22 outubro 2024

Dos preconceitos e do Hawaii

Gosto da ideia de preconceitos. Não porque ser preconceituoso seja bom, mas porque ser preconceituoso abre lugar à inteligência: ou se percebe que o preconceito faz sentido e isso é uma prova de inteligência - ou de necessidade de sobrevivência - ou se percebe que o preconceito não faz sentido e abre-se uma via para a redenção. 

Fui educado no preconceito contra a gente que maça; isto é, as pessoas podem ser feias, gordas, atarracadas e até estrábicas - não podem é maçar o próximo, sendo que o próximo somos nós próprios. Noutras casas que conheci bem, o preconceito é estético; isto é, as pessoas podem maçar o próximo, contar histórias com detalhes que nada acrescentam à narrativa, suscitar hipotensão no interlocutor - não podem é ser feias, gordas, atarracadas e nem sequer estrábicas. Lembro-me de me contarem que uma pessoa deste segundo exemplo, trocando correspondência com alguém que nunca tinha visto, perguntou: fuma? É alto? Este preconceito é mais factual e, por isso, mais fácil de gerir: uma pessoa gorda avista.-se à distância e pode-se fugir dela; já uma pessoa maçadora requer um contacto e, só depois, se aquilatar da dimensão da tragédia. 

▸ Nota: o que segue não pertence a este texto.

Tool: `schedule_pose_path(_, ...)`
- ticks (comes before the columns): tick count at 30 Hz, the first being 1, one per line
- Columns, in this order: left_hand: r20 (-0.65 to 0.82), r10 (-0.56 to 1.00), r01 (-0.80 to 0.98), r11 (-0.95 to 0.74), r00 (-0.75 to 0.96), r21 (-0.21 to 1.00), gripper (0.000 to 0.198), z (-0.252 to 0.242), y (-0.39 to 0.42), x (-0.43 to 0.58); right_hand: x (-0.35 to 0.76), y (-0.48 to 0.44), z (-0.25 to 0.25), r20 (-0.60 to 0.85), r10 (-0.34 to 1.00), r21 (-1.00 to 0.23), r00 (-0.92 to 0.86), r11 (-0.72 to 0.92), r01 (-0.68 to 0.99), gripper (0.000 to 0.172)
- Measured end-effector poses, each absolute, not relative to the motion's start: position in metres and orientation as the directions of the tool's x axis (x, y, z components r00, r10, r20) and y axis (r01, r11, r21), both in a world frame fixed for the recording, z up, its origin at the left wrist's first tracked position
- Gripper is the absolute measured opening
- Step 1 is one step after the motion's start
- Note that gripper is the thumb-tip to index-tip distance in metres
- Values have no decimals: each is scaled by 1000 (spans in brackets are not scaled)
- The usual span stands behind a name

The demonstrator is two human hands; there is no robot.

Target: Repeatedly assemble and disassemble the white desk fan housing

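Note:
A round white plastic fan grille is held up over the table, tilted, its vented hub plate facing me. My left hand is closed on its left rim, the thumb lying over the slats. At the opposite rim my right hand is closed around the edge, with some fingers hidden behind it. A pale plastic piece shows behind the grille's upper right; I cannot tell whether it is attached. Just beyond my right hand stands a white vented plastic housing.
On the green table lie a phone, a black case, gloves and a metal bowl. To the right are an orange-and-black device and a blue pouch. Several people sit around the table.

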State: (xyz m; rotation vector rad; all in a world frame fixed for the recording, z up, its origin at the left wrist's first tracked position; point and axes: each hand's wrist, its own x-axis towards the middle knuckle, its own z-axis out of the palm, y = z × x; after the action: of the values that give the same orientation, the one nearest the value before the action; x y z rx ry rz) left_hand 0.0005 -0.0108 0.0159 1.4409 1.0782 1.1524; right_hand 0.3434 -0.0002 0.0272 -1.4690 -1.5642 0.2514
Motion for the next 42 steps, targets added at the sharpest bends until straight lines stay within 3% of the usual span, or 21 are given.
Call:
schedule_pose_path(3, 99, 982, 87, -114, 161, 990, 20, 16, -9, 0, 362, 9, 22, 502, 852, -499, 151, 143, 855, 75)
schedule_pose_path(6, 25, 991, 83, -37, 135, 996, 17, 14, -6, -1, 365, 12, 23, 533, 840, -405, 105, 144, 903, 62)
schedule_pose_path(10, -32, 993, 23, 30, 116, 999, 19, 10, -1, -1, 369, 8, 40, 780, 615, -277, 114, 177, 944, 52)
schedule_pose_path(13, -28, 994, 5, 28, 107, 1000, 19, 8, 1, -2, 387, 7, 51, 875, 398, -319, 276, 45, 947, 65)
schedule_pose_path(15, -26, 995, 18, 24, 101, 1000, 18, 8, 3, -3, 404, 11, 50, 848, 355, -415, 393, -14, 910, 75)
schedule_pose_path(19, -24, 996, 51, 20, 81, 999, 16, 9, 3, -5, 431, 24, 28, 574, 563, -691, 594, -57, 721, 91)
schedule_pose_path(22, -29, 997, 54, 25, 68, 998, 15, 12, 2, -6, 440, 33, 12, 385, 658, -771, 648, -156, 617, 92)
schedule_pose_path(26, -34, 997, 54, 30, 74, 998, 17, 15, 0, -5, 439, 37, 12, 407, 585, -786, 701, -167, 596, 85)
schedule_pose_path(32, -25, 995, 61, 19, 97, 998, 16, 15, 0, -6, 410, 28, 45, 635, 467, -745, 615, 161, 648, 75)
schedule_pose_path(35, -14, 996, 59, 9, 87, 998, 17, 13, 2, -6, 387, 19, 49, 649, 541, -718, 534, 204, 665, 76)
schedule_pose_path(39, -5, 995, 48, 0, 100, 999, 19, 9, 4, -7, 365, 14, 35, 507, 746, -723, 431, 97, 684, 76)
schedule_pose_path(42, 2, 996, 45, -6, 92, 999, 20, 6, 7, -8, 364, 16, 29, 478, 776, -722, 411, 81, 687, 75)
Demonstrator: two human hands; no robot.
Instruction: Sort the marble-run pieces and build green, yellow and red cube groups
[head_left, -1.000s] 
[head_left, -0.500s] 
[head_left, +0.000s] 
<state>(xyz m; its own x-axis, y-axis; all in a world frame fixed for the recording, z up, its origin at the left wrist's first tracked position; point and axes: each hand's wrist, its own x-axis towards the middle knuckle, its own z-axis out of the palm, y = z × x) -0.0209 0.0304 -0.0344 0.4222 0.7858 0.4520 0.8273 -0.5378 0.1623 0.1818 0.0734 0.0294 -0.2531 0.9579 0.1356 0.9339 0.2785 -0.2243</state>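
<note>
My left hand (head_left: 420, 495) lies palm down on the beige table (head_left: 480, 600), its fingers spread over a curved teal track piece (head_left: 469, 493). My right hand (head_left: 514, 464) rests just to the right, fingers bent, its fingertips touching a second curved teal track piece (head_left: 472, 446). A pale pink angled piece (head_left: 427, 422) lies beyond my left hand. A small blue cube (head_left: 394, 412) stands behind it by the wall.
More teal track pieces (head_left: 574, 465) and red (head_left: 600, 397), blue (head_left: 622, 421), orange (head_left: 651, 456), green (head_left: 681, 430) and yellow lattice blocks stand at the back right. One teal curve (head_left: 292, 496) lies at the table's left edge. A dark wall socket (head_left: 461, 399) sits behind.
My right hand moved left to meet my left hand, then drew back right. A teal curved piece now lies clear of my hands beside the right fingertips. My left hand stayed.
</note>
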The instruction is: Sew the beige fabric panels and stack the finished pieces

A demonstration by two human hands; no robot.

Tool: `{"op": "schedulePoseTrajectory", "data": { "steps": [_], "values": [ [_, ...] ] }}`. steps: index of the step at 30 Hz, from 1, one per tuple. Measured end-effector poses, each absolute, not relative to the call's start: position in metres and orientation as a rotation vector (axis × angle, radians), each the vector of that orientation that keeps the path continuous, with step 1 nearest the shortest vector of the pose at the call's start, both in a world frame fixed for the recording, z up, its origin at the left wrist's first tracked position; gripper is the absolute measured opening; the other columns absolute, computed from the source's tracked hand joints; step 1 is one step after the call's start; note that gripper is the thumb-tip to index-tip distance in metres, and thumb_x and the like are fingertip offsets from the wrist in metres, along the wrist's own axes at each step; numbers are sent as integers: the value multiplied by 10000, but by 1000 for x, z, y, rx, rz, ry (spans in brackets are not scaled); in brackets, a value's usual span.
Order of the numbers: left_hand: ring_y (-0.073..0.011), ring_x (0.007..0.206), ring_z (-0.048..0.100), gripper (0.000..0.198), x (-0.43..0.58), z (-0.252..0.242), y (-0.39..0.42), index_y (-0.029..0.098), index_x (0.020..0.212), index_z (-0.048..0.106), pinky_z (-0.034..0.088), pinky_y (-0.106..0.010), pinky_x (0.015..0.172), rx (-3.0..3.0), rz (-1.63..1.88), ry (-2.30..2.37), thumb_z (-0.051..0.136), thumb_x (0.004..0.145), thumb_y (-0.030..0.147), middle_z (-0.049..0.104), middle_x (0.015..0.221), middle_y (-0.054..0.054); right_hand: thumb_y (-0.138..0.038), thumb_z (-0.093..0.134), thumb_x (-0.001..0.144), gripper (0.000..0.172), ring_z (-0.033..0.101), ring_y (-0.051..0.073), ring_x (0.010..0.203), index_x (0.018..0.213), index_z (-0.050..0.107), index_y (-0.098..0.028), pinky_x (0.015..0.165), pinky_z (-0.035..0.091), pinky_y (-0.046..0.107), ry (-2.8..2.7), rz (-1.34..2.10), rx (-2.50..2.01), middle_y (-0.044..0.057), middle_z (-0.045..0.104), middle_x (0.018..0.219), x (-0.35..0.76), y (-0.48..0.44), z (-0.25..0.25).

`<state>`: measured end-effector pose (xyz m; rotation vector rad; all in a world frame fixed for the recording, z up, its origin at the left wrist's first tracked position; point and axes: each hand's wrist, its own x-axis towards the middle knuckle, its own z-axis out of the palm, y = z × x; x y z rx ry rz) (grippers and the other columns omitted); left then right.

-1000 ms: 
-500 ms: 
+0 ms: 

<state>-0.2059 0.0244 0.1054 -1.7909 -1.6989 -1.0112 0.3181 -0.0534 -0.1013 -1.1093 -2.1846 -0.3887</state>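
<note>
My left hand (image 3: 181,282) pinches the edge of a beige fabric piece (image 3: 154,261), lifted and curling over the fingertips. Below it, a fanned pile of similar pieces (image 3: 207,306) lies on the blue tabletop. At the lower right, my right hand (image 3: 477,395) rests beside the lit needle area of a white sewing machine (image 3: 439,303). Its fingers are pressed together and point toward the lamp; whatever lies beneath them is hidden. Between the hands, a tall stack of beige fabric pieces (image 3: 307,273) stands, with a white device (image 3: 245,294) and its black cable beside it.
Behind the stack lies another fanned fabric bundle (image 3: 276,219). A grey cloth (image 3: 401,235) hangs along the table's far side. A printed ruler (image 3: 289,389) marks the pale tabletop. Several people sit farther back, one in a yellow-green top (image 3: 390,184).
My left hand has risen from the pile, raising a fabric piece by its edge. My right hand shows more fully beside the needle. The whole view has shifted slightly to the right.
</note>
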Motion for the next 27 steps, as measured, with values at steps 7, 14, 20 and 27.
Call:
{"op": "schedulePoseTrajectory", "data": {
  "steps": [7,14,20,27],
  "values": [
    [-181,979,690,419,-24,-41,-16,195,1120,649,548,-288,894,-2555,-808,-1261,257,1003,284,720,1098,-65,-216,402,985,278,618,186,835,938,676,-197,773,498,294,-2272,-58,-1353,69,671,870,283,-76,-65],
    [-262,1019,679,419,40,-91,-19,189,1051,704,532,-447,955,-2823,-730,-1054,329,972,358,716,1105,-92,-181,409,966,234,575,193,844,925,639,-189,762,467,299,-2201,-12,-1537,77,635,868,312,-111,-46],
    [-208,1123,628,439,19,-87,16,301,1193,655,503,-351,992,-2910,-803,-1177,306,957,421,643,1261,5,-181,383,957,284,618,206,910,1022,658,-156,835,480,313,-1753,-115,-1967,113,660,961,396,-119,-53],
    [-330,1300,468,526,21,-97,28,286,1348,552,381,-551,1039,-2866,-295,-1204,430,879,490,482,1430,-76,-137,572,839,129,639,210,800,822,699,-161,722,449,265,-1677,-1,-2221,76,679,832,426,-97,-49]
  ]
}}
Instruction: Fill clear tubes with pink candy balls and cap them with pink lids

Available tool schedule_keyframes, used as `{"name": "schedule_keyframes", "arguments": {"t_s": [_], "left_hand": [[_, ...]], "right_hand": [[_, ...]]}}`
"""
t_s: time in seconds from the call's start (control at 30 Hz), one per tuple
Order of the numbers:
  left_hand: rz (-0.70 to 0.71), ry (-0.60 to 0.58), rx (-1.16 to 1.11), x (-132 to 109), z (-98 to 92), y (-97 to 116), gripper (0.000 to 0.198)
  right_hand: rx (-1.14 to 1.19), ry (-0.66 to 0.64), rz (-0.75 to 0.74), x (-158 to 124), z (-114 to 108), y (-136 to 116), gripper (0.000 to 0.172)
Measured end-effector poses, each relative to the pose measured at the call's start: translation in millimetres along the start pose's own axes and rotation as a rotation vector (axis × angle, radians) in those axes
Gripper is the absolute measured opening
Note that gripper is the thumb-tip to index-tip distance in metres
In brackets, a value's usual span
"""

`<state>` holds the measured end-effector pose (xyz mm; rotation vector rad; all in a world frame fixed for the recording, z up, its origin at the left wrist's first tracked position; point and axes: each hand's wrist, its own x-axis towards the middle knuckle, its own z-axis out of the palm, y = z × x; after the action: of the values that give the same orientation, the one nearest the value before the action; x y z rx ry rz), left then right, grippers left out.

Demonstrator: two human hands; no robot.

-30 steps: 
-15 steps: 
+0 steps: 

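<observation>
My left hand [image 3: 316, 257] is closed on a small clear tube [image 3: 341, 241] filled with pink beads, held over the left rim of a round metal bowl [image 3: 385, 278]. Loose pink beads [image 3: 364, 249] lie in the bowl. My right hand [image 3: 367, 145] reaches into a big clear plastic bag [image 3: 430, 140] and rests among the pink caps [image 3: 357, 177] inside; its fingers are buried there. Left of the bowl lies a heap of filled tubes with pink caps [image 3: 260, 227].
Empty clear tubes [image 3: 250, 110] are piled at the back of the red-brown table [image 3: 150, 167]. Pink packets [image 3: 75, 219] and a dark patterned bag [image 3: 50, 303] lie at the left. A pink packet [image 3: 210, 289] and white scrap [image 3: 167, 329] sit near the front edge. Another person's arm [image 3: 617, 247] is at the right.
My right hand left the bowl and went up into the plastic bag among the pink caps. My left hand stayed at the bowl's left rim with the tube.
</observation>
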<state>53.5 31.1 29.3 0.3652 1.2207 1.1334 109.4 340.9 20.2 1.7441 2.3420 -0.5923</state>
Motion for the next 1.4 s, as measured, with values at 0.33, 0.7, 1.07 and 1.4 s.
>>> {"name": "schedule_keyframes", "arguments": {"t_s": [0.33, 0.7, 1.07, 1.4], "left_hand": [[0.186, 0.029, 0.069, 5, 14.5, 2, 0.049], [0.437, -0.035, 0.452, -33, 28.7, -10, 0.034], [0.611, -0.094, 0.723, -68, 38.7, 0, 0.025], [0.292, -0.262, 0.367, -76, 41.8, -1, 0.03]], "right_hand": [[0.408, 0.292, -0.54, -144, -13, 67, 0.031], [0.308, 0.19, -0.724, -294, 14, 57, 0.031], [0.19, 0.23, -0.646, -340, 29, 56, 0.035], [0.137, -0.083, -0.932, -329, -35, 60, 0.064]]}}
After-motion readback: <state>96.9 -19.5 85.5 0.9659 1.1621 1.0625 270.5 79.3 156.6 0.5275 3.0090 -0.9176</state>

Ambos os preconceitos protegem quem os usa: fugir de gordos ou de maçadores pode ser um gesto de sobrevivência e, por isso, podemos classificá-los de inteligentes. O que derrota este argumento? A certeza de que por trás do horror à maçada ou à gordura há uma arrogância. Nunca conheci ninguém maçador que tivesse preconceito contra maçadores; e nunca conheci ninguém com um módico de excesso ponderal que tivesse horror aos gordos. Podemos ter horror àquilo que somos? Sim, podemos, mas não será saudável.

***

Koko Crater Arch Trail, Oahu (de acordo com o meu telemóvel), Outubro de 2024

A minha não vontade de ir ao Hawaii assentava num preconceito: é americano, não me interessa. Fui com vontade de exercer a minha inteligência e, como resultado, dizer cheio de alegria: enganei-me! Adorava voltar. Acontece que não é o caso. Gostei de ir? Sim, gostei? Gostava de voltar? Não me parece. E porquê? Talvez porque não seja suficientemente interessante para justificar a repetição. 

(Alguém me contou, e não afianço que a referência fosse esta, que fulano, ao ser-lhe perguntado o que tinha achado da Coreia do Sul, terá dito: é a Amadora em melhor.)

Honolulu é a Amadora em melhor? Não, é bastante mais do que isso. Mas não é suficientemente mais do que isso. Seguramente que o resto do Hawaii (ou apenas a ilha de Oahu, onde se situa a capital) tem paisagens muito bonitas. Mas a melhor paisagem de Honolulu são as ruas bonitas, largas, debruadas a lojas boas. O resto, diria eu com prudência, é muito americano, cheio de turistas americanos, de doses americanas, de carestia americana. Apesar disso, os locais são gente muito simpática, afável, calma, talvez cheios de uma delicadeza que lhes vem da Polinésia, não do Illinois. 

JdB

1 comentário:

R. disse...

Interessantíssima e muito bem escrita reflexão, na qual me revejo um pouco.